TASK REQUIREMENTS :: Quote the listing in full, exactly as given, minus any pictures.

PROVIDED DATA ::
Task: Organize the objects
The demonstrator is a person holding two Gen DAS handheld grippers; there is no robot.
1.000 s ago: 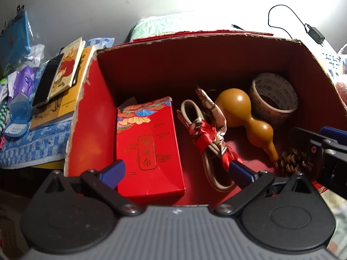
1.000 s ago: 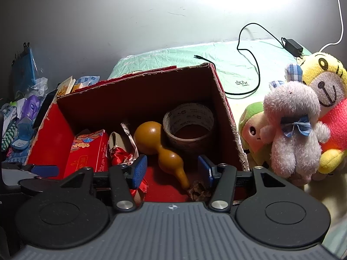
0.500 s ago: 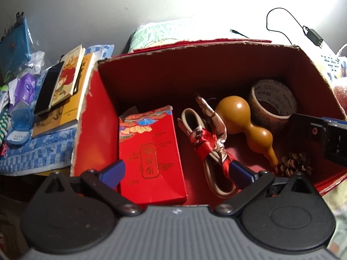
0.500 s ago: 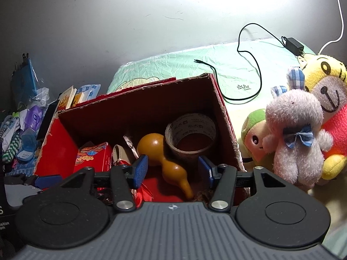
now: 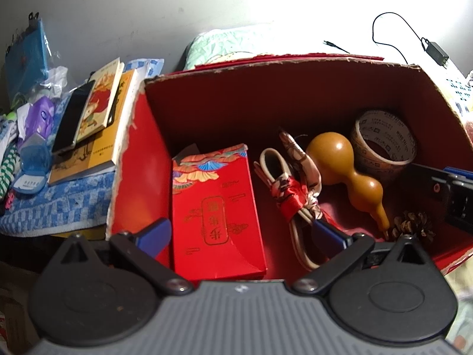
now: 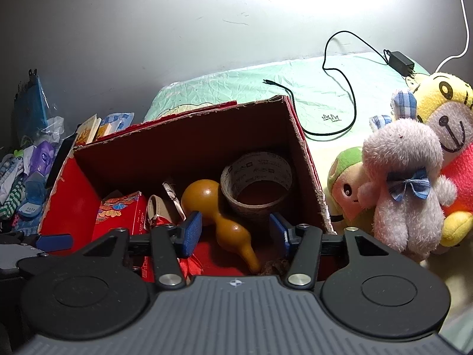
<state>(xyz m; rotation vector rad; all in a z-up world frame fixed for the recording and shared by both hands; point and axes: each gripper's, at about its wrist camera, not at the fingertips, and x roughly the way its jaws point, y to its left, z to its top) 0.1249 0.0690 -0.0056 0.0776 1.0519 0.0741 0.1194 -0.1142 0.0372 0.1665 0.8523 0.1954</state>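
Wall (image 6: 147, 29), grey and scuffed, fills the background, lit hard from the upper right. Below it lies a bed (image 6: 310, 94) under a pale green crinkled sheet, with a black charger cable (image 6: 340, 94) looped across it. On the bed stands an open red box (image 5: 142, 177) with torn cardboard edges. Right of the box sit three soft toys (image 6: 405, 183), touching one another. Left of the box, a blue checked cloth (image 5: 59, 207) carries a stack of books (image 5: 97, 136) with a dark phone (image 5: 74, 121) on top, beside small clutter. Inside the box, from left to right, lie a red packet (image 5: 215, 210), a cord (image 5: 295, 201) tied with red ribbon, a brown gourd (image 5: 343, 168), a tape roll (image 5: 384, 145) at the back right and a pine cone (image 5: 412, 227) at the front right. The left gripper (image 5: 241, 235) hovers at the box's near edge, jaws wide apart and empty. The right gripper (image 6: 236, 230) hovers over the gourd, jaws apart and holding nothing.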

RESULT FOR THIS TASK ::
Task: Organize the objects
The demonstrator is a person holding two Gen DAS handheld grippers; there is no robot.
1.000 s ago: 
1.000 s ago: 
0.500 s ago: 
0.500 s ago: 
now: 
now: 
<state>(xyz m; rotation vector rad; all in a z-up world frame fixed for the recording and shared by both hands; point and axes: each gripper's, at about its wrist camera, not at the fingertips, and x roughly the way its jaws point, y to its left, z to its top) 0.1249 0.0690 -0.0056 0.0776 1.0519 0.0741 0.1194 -0.1142 0.0372 0.1665 0.8523 0.1954</state>
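Wall (image 6: 147, 29), grey and scuffed, fills the background, lit hard from the upper right. Below it lies a bed (image 6: 310, 94) under a pale green crinkled sheet, with a black charger cable (image 6: 340, 94) looped across it. On the bed stands an open red box (image 5: 142, 177) with torn cardboard edges. Right of the box sit three soft toys (image 6: 405, 183), touching one another. Left of the box, a blue checked cloth (image 5: 59, 207) carries a stack of books (image 5: 97, 136) with a dark phone (image 5: 74, 121) on top, beside small clutter. Inside the box, from left to right, lie a red packet (image 5: 215, 210), a cord (image 5: 295, 201) tied with red ribbon, a brown gourd (image 5: 343, 168), a tape roll (image 5: 384, 145) at the back right and a pine cone (image 5: 412, 227) at the front right. The left gripper (image 5: 241, 235) hovers at the box's near edge, jaws wide apart and empty. The right gripper (image 6: 236, 230) hovers over the gourd, jaws apart and holding nothing.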

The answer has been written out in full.